-------- DATA RECORDS
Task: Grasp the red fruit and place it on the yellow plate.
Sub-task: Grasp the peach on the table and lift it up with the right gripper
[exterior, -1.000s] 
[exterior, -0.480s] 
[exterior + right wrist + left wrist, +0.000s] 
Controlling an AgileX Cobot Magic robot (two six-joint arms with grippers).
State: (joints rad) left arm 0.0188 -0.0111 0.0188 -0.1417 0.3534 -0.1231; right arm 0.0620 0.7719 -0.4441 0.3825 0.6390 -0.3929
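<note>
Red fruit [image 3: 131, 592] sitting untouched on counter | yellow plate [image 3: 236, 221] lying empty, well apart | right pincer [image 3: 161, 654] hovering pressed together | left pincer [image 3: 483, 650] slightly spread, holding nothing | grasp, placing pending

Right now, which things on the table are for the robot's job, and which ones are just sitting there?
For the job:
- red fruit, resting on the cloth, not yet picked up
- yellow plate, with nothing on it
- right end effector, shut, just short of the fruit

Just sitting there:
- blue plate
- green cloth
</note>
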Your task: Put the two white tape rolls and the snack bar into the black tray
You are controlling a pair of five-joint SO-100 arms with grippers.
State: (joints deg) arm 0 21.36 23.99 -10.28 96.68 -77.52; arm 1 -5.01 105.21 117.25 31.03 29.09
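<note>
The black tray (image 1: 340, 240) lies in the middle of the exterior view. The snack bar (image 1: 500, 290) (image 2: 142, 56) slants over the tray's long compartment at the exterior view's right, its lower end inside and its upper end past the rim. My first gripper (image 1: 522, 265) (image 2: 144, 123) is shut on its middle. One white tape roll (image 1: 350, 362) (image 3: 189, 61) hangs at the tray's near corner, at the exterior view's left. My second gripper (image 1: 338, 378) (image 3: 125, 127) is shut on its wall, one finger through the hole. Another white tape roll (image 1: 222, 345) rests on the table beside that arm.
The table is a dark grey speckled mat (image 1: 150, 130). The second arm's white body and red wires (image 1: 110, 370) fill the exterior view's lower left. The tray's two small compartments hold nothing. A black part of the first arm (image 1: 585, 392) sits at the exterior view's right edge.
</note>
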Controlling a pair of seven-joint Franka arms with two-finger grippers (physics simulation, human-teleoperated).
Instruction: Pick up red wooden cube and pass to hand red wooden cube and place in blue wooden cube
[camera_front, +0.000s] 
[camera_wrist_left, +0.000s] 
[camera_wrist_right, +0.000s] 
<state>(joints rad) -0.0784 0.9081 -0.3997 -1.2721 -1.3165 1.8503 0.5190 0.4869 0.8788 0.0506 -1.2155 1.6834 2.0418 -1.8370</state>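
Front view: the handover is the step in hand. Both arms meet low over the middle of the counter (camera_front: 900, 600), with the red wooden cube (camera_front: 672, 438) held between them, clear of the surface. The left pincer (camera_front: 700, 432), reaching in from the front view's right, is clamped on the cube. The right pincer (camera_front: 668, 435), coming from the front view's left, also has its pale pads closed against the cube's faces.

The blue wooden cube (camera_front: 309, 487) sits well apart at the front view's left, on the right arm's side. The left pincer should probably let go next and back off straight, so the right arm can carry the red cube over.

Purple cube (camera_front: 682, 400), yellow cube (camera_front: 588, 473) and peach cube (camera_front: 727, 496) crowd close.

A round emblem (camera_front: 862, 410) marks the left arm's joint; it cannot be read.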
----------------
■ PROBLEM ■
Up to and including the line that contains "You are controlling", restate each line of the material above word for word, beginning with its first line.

■ RESPONSE AREA ■
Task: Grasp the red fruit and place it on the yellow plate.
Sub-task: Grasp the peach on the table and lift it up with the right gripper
[exterior, -1.000s] 
[exterior, -0.480s] 
[exterior + right wrist + left wrist, +0.000s] 
Controlling an AgileX Cobot Magic robot (two six-joint arms with grippers).
State: (joints rad) left arm 0.0188 -0.0111 0.0188 -0.1417 0.3534 -0.1231; right arm 0.0620 0.7719 -0.4441 0.3825 0.6390 -0.3929
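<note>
Red fruit [image 3: 131, 592] sitting untouched on counter | yellow plate [image 3: 236, 221] lying empty, well apart | right pincer [image 3: 161, 654] hovering pressed together | left pincer [image 3: 483, 650] slightly spread, holding nothing | grasp, placing pending

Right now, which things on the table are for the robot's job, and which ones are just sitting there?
For the job:
- red fruit, resting on the cloth, not yet picked up
- yellow plate, with nothing on it
- right end effector, shut, just short of the fruit

Just sitting there:
- blue plate
- green cloth
</note>
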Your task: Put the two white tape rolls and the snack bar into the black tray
You are controlling a pair of five-joint SO-100 arms with grippers.

Nothing more remains to be done for this exercise.